What needs to be done: Every line below must be reproduced exactly; no pictures are to be included.
--- Dataset section ---
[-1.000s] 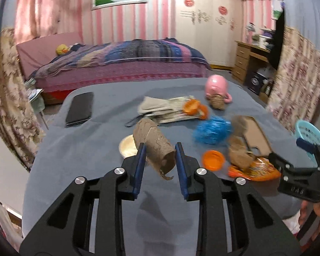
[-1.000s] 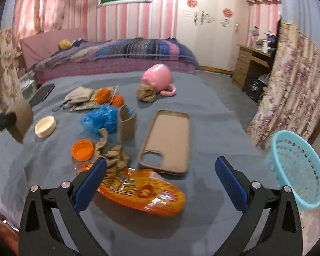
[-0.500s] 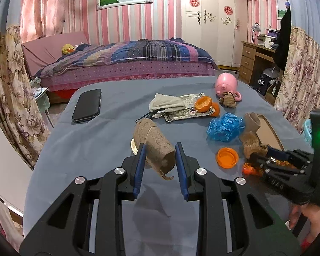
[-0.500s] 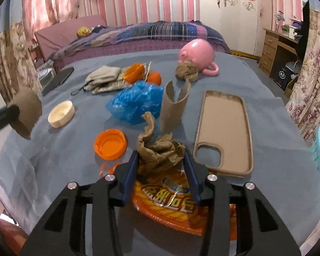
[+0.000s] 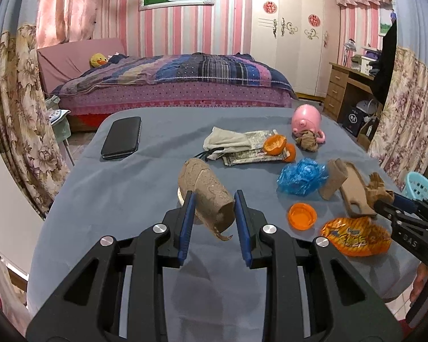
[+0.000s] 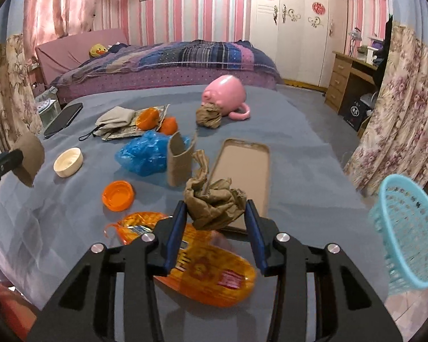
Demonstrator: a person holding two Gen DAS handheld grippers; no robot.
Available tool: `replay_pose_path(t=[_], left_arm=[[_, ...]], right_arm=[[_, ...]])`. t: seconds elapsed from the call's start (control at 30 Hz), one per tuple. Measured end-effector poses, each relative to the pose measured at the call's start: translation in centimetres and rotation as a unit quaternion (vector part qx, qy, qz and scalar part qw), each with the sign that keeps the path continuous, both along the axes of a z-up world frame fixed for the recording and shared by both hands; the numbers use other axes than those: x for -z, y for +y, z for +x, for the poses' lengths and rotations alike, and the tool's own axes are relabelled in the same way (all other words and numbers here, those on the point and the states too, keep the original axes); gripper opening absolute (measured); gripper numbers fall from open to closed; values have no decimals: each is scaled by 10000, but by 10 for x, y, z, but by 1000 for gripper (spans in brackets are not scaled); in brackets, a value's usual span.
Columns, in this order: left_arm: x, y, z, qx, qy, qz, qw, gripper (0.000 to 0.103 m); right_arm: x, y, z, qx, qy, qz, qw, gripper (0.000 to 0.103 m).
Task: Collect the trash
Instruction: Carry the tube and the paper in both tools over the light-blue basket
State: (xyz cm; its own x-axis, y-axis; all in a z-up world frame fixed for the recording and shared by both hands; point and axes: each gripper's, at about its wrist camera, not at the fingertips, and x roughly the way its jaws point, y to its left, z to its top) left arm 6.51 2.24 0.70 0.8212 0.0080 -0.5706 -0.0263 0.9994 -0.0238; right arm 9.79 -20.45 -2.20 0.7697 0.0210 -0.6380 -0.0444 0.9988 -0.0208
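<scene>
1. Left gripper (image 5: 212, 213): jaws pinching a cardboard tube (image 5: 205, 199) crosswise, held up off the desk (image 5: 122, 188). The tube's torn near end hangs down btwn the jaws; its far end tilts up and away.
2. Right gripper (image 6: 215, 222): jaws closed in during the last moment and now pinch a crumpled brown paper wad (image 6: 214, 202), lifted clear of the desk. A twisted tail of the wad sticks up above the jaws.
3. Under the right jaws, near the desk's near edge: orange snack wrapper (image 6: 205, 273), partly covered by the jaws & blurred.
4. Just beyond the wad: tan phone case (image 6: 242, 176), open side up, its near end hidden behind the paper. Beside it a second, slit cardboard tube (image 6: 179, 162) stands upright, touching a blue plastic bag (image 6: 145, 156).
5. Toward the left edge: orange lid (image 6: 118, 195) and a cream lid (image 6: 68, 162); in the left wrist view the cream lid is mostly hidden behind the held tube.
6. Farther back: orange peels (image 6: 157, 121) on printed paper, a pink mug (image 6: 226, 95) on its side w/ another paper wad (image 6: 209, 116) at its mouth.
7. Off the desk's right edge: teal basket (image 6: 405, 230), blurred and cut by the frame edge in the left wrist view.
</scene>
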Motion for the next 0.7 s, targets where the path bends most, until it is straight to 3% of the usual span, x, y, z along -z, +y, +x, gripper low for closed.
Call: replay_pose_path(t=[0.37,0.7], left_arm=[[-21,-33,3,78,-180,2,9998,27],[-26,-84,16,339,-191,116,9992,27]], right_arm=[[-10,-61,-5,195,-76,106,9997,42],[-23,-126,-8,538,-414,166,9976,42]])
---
Finished task:
[-1.000s] 
[-1.000s] 
[-0.500s] 
[-0.500s] 
[+0.000s] 
[+0.000s] 
Demonstrator: a person holding two Gen DAS handheld grippers; no robot.
Available tool: `replay_pose_path(t=[_], left_arm=[[_, ...]], right_arm=[[_, ...]])`. t: seconds elapsed from the call's start (control at 30 Hz), one per tuple. Measured end-effector poses, each relative to the pose measured at the call's start: translation in centimetres and rotation as a unit quaternion (vector part qx, qy, qz and scalar part qw), each with the sign that keeps the path continuous, both along the axes of a z-up world frame fixed for the recording and shared by both hands; the numbers use other axes than those: x for -z, y for +y, z for +x, for the poses' lengths and rotations alike, and the tool's own axes are relabelled in the same way (all other words and numbers here, those on the point and the states too, keep the original axes); gripper opening absolute (measured); gripper numbers fall from open to closed; values have no decimals: each is scaled by 10000, but by 10 for x, y, z, but by 1000 for gripper (spans in brackets are not scaled); in brackets, a value's usual span.
Columns, in this order: left_arm: x, y, z, qx, qy, qz, qw, gripper (0.000 to 0.103 m); right_arm: x, y, z, qx, qy, qz, qw, gripper (0.000 to 0.103 m).
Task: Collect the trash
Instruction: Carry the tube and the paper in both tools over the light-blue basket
State: (xyz cm; its own x-axis, y-axis; all in a z-up world frame fixed for the recording and shared by both hands; point and axes: each gripper's, at about its wrist camera, not at the fingertips, and x roughly the way its jaws point, y to its left, z to its top) left arm 6.51 2.24 0.70 0.8212 0.0080 -0.5706 -0.0263 0.9994 -0.0238; right arm 9.79 -20.45 -2.20 0.7697 0.0210 -0.6380 -0.0444 0.9988 -0.0208
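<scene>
1. Left gripper (image 5: 212, 213): jaws pinching a cardboard tube (image 5: 205, 199) crosswise, held up off the desk (image 5: 122, 188). The tube's torn near end hangs down btwn the jaws; its far end tilts up and away.
2. Right gripper (image 6: 215, 222): jaws closed in during the last moment and now pinch a crumpled brown paper wad (image 6: 214, 202), lifted clear of the desk. A twisted tail of the wad sticks up above the jaws.
3. Under the right jaws, near the desk's near edge: orange snack wrapper (image 6: 205, 273), partly covered by the jaws & blurred.
4. Just beyond the wad: tan phone case (image 6: 242, 176), open side up, its near end hidden behind the paper. Beside it a second, slit cardboard tube (image 6: 179, 162) stands upright, touching a blue plastic bag (image 6: 145, 156).
5. Toward the left edge: orange lid (image 6: 118, 195) and a cream lid (image 6: 68, 162); in the left wrist view the cream lid is mostly hidden behind the held tube.
6. Farther back: orange peels (image 6: 157, 121) on printed paper, a pink mug (image 6: 226, 95) on its side w/ another paper wad (image 6: 209, 116) at its mouth.
7. Off the desk's right edge: teal basket (image 6: 405, 230), blurred and cut by the frame edge in the left wrist view.
</scene>
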Motion for the next 0.7 s, targets where the path bends most, until it is straight to 3% of the usual span, x, y, z along -z, +y, +x, gripper low for closed.
Call: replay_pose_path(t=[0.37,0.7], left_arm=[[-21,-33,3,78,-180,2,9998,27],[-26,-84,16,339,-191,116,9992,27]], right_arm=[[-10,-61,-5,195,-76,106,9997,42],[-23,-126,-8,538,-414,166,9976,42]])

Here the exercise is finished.